Por otra parte, no tengo nada en contra de filmes que duran más de dos horas, siempre y cuando haya una justificación suficiente para ello. Demorar la duración del plano sin que medie una excusa estética convincente; reiterar escenas o escenificar a plenitud instantes absolutamente eludibles, no contribuye a espesar la historia sino a entorpecer su fluidez: en puridad casi todas las escenas de Eurídice “tocando” el piano son estériles y ridículas, porque ni la actriz tiene idea de tocar nada al piano, ni su performance resulta convincente.  

Ya, y como cosa mía, me molesta el pornorrealismo del sangrado postparto y de la áspera consumación coital del matrimonio, entre otros momentos procaces, a los que no me refiero para evitar revelar aspectos cruciales de la trama.  Pero reconozco que esto puede ser efecto del predominio de representación hiperreal en la audiovisualidad contemporánea, y no un mero capricho estilístico de Karim Aïnouz.

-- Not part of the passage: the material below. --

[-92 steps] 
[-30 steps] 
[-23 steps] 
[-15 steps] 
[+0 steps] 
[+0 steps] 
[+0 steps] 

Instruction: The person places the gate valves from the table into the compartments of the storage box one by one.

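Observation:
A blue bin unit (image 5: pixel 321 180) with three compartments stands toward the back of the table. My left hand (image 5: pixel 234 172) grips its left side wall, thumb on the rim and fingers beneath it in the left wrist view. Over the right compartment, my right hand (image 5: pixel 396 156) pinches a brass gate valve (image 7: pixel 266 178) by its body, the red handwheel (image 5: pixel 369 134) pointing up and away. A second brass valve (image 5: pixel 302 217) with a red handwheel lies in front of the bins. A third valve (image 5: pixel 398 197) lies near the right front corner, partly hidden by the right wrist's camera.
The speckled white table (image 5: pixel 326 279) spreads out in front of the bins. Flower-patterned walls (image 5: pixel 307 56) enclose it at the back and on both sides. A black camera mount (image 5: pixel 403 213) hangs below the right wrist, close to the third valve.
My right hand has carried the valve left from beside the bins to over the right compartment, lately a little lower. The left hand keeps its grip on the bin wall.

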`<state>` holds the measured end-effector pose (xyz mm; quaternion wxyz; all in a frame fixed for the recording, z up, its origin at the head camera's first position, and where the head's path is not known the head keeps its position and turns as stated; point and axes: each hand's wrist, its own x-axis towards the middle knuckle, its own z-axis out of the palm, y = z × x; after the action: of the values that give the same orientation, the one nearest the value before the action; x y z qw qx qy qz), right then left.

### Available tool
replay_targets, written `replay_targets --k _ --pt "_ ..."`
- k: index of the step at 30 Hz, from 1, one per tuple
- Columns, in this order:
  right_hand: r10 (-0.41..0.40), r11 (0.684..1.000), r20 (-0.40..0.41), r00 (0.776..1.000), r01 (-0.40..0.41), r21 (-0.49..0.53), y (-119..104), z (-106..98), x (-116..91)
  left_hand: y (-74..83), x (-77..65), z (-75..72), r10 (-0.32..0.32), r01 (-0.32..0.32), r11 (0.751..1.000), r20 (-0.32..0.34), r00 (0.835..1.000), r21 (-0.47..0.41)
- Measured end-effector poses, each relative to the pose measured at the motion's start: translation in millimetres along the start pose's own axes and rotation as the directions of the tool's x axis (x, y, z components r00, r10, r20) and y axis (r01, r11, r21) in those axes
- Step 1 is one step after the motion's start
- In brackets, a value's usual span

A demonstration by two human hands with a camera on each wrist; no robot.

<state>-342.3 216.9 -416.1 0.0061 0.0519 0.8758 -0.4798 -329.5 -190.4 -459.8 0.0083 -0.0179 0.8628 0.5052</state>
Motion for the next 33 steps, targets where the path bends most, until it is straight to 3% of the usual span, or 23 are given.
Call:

Sin contar  que sus obras participan asimismo de la exaltación verista propia del cine brasileño, desde los tiempos de Glauber Rocha y Nelson Pereyra Dos Santos hasta el cercano Fernando Meirelles, o el propio Aïnouz, triunfador internacional en 2002 con su ópera prima en la categoría largometraje, Madam Satá, también filmada en locaciones de Río de Janeiro, e impresionante retrato de un mito de la cultura urbana brasileña.